Following the thresholding treatment, each TIF image consisted of a white background area plus the black and white area of the micrograph to be analysed. To allow quantification of the total section area, this was separated from the white background by a two-pixel wide black line. For the final stage, the white intracellular areas were coloured black using the ‘fill’ feature of PSP 3 to leave only the background and unoccluded intercellular spaces as white areas. These were measured individually using the image analysis software, and the background area, which was easily distinguishable as a very large value, was discarded. The remaining intercellular space area measurements were then counted to give the number of spaces per section and summed to give the total space area, which was expressed as a percentage of the total section area (white area minus background, plus black area minus the area of the perimeter line).

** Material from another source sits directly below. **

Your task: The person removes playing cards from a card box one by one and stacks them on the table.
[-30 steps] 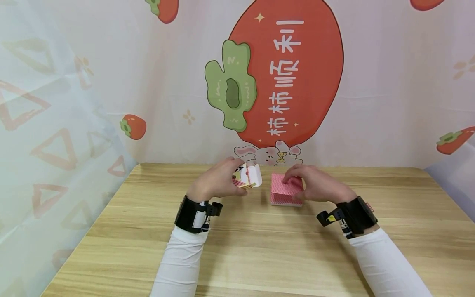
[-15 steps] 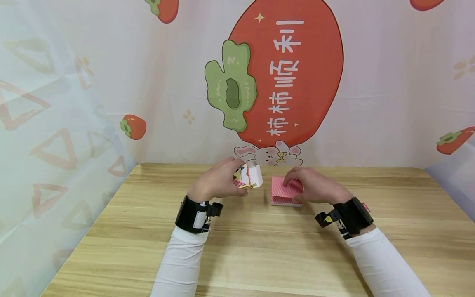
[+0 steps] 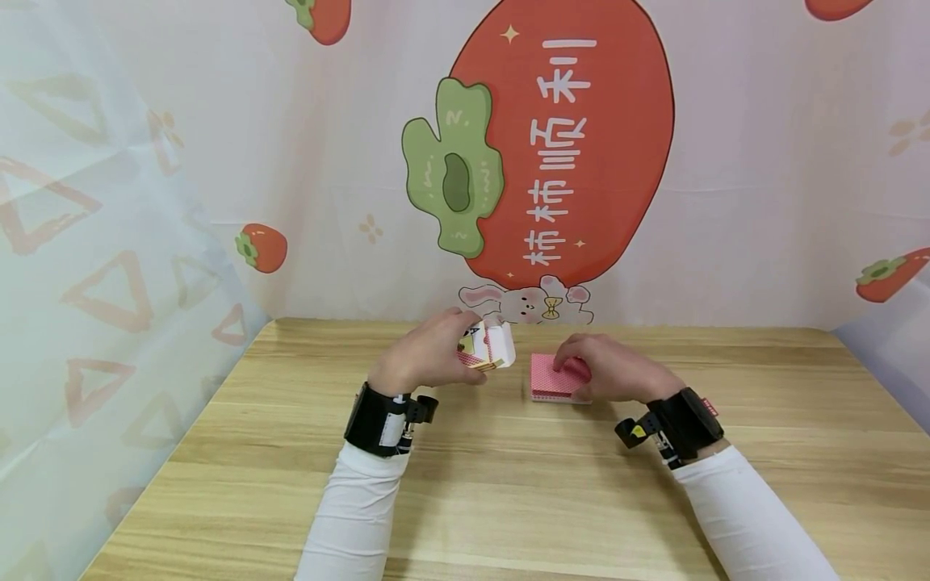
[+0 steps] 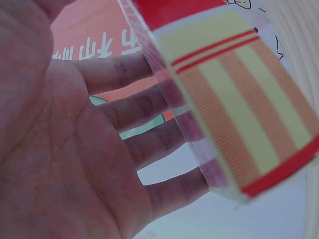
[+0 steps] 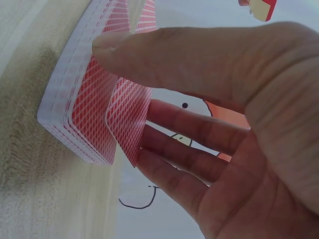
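On the table sits a deck of playing cards point(image 3: 545, 375) with red patterned backs. My right hand point(image 3: 621, 369) comes at it from the right, thumb point(image 5: 119, 52) at the near edge and fingers behind. In the right wrist view a thin top packet point(image 5: 130, 112) is pinched and stands slightly apart from the stack point(image 5: 92, 107) below. My left hand point(image 3: 425, 351) grips a playing card box point(image 3: 494, 345) above the table, left of the deck. The box's white flap end faces right; its striped side point(image 4: 244, 109) fills much of the left wrist view.
Both hands work over the far part of a wooden table point(image 3: 508, 492). Close behind its back edge hangs a printed cloth point(image 3: 349, 161) with a large persimmon and a rabbit.
My right hand has come down and slightly toward me, and the lifted cards have sunk closer to the deck. My left hand and the card box have barely moved.
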`<state>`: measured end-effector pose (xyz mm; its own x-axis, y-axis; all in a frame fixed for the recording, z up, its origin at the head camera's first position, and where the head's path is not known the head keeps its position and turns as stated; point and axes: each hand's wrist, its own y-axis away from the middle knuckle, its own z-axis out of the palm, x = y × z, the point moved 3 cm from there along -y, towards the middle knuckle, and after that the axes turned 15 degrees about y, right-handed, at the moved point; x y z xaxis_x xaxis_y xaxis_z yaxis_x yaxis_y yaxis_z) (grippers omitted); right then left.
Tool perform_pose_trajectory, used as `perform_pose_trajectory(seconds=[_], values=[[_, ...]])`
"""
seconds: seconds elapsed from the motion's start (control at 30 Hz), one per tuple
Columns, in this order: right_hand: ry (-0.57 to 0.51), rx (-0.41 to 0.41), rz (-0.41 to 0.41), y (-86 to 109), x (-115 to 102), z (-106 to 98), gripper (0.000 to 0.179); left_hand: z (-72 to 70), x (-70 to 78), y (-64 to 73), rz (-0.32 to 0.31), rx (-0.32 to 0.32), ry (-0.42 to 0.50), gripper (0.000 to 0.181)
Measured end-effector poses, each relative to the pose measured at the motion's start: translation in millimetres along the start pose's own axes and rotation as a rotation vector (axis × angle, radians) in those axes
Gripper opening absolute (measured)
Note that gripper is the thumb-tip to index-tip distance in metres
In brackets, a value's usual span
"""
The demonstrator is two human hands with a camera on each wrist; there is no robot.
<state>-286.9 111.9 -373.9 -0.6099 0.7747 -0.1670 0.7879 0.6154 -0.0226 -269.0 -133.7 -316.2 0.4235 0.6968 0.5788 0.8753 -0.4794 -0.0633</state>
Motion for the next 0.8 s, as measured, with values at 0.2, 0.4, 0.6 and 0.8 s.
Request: perform_pose_trajectory(seconds=[0.2, 0.4, 0.6, 0.8], values=[[0.016, -0.014, 0.009, -1.3, 0.6, 3.4, 0.041, -0.1, 0.0, 0.3, -0.009, -0.002, -0.003, 0.071], [0.027, -0.031, 0.018, -2.0, 1.7, 6.5, 0.042, 0.2, 0.1, 0.4, -0.019, -0.005, 0.003, 0.071], [0.031, -0.034, 0.016, -3.3, 2.3, 7.8, 0.043, 0.1, -0.4, 0.0, -0.015, -0.003, 0.001, 0.071], [0.037, -0.039, 0.018, -3.7, 2.5, 8.4, 0.043, 0.6, -1.2, -0.3, -0.007, -0.009, -0.012, 0.07]])
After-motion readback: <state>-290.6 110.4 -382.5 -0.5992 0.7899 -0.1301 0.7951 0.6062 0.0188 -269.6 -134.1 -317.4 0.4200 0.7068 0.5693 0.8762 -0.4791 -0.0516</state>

This procedure did not distinguish between cell walls and occluding material in the intercellular spaces since both were stained dark by toluidine blue and consequently were measured as part of the black area following thresholding. However, this occluding material may be immunogold-labelled with MAC236 and visualized for light microscopy by silver enhancement (SE-IgL, see above). Therefore, appropriate thresholding of silver-enhanced nodule sections would reveal the areas of MAC236 antigen which could then be quantified by image analysis. Sections of nodules from control and detopped plants were treated simultaneously using standardized conditions for SE-IgL with the MAC236 antibody followed by light staining with toluideine blue. Photographs of the sections were trimmed and scanned as described above, using scanning conditions of: scaling, 500%; brightness, 90; contrast, 180. The digital images were stored in TIF format and the files further processed using PSP 5 software to remove the lightly stained cell-wall material and only leave the black silver particles. For this, the colour depth of the image was increased to 16 million (24-bit), the ‘sharpen more’ option applied and the ‘colour replace’ tool then selected at a grey-scale value of 128. All grey shades lighter than 128 were converted to white and only dark pixels (silver-enhanced immunogold particles) remained. The images were finally ‘despeckled’, and, using image analysis, individual blocks of silver particles were measured as a single area values. At this stage, a threshold value was employed to exclude any single areas of four pixels or less. The localization of such excluded areas indicated (on comparison with the original micrograph) that they were dark staining cell-wall associated particulates. The sum of those areas greater than four pixels estimated the area of the section which was silver-enhanced; this was expressed as a percentage of the total section area.
For unoccluded intercellular space counts and areas, control nodules were quantified using 24 unlabelled micrographs, representing five nodules harvested from five different plants (five sections from each of four nodules and four sections from a 5th nodule). The effect of detopping was examined over 22 micrographs that represented six nodules harvested from six different plants (four nodules giving four sections each and two nodules each providing three sections). For silver-enhanced MAC236 areas, 12 micrographs were quantified from control and detopped nodule sections, representing two nodules each from three plants. Statistical analyses were carried out using one-way ANOVA.